In response to Reply # 0


West Valley, US
          

Hi, Mike. You have yourself a real challenge, there.(No pressure, or nothin', right? hee hee)

Like my flight instructor said: "We'll start with straight and level flight." Set everything you can beforehand,but be ready for surprises.

1. Keep it simple...matrix metering or center weighted. Test! Use your family members. Perhaps not all ranges of skin tone will be represented, but you can get a really good idea of how things should go. How large of a group(s) do you anticipate? Use your soft bos, bouncers, etc. to tell you what you like best. Do it a couple of times. "Gee, hon, I'm not really satisfied with the last set of photos we took...and I want to do a really good job for you and your family."

2. Incandescent lighting? Studio-type or general household bulbs? Electronic flash? Adjust your white balance to what looks better to you.

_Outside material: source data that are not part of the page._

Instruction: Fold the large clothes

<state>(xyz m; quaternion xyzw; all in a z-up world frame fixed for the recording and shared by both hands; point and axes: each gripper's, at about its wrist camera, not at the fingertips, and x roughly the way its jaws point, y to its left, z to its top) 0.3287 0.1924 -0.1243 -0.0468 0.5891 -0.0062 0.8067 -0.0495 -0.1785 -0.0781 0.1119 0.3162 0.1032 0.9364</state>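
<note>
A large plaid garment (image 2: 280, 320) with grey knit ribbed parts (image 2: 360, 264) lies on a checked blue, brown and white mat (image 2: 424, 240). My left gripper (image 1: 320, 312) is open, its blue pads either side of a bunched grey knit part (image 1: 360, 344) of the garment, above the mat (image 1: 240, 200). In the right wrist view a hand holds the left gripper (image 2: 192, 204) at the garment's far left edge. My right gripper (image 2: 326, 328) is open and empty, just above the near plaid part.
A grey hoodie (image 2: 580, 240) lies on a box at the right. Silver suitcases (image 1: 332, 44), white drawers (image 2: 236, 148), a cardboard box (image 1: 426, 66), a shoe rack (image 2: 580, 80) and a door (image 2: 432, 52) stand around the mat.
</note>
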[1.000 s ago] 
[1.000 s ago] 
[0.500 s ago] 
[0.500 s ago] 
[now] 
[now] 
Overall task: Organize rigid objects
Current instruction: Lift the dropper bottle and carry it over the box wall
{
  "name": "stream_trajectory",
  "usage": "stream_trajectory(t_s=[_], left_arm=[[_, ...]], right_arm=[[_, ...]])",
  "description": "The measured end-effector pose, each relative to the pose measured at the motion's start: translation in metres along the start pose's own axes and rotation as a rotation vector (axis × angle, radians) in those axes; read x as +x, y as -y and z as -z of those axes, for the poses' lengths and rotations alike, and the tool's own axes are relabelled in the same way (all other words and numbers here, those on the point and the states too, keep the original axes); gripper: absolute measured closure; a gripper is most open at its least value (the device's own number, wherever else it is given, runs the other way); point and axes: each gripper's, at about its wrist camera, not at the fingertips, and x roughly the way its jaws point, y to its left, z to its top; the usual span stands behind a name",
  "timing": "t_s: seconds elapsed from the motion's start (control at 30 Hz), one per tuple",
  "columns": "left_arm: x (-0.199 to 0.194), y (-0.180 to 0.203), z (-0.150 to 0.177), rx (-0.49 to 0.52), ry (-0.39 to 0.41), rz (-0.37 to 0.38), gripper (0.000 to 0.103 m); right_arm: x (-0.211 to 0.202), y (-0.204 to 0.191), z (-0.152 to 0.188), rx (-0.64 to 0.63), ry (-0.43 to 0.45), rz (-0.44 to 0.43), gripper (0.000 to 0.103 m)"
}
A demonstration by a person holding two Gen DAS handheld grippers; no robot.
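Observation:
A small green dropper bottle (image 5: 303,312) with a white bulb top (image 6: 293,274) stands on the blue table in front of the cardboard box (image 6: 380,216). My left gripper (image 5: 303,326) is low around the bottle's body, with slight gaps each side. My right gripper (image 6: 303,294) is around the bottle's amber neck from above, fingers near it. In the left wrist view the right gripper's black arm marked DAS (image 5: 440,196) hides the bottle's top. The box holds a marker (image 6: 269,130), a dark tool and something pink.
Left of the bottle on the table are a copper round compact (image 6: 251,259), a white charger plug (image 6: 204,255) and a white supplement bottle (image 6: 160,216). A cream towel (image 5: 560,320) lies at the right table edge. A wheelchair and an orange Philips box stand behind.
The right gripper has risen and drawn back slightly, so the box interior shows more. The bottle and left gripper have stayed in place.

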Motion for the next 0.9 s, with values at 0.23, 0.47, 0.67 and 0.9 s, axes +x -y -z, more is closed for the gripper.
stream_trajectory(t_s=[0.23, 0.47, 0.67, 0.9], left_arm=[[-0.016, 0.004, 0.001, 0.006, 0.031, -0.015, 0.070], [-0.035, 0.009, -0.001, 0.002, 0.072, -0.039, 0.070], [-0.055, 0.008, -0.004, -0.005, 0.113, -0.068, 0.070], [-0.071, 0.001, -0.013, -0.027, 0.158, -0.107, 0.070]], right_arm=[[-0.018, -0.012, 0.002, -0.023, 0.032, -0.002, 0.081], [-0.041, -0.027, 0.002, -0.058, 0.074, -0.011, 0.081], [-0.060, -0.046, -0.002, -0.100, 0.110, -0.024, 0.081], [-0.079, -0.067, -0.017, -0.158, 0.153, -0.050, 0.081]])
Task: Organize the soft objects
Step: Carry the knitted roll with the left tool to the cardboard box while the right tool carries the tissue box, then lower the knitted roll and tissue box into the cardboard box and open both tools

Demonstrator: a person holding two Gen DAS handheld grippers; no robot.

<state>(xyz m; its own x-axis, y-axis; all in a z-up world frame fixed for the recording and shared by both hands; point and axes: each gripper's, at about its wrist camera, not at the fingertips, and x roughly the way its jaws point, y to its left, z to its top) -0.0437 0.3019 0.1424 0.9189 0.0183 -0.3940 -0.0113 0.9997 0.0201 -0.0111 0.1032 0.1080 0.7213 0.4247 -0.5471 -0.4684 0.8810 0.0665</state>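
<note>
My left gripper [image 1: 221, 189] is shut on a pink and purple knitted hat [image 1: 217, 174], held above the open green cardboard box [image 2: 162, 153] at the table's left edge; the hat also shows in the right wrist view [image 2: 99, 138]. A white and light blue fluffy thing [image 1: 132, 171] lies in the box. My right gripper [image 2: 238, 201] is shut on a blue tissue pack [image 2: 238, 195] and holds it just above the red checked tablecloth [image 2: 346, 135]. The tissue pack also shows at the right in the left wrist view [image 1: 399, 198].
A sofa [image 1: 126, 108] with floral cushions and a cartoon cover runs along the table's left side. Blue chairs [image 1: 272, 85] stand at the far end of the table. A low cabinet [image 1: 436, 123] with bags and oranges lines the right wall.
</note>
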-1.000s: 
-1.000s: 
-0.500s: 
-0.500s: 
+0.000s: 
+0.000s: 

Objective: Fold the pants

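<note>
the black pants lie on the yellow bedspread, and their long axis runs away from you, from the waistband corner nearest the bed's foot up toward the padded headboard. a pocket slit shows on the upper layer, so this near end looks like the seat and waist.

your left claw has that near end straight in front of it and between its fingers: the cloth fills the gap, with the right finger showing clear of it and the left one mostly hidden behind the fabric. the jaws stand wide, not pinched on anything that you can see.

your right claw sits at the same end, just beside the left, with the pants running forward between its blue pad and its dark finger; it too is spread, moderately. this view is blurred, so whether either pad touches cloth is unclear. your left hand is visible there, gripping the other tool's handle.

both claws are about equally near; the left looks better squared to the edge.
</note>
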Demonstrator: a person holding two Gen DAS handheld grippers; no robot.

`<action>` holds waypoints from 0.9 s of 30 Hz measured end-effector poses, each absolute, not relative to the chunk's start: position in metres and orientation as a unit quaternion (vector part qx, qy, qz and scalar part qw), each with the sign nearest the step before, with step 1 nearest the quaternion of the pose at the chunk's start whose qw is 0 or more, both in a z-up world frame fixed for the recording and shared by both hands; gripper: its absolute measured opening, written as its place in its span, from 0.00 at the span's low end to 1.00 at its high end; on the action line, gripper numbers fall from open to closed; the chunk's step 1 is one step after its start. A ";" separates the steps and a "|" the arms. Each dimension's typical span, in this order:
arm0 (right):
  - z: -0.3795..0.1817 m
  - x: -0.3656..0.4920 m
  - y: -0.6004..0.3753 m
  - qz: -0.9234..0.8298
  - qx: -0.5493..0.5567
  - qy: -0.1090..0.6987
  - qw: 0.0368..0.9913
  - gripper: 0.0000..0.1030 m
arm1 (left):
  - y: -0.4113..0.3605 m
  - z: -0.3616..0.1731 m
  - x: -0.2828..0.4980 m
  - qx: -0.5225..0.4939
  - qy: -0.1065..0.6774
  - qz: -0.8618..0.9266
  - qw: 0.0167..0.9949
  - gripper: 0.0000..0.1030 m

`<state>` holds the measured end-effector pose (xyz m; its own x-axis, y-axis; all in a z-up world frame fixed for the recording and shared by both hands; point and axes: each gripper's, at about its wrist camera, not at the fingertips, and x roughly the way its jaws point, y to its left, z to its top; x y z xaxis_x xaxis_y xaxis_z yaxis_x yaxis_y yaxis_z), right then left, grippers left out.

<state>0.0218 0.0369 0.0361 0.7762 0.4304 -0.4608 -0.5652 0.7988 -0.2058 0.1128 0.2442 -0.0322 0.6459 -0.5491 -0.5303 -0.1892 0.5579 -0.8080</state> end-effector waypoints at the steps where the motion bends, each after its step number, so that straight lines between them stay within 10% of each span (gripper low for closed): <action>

3. Write down the settings/equipment you like best, so you can repeat them. You will forget by September!

4. If you can get them together outside, in the shade, or with their backs to the sun, expose for the faces, and fill flash the heck out of them!

5. Remember the ooooold rule of thumb: "If not the Sun, light 45 degrees between camera and subject,and at a 45 degree downward angle, which is close enough to ol'Sol.

6. Keep the group as compact as you can, to reduce flash fall-off between the first and last rows.

I hope this hasn't added to the confusion and natural anxiety...so, good luck! You'll do well!

It is a Fine and Pleasant Madness

Visit my Nikonians gallery.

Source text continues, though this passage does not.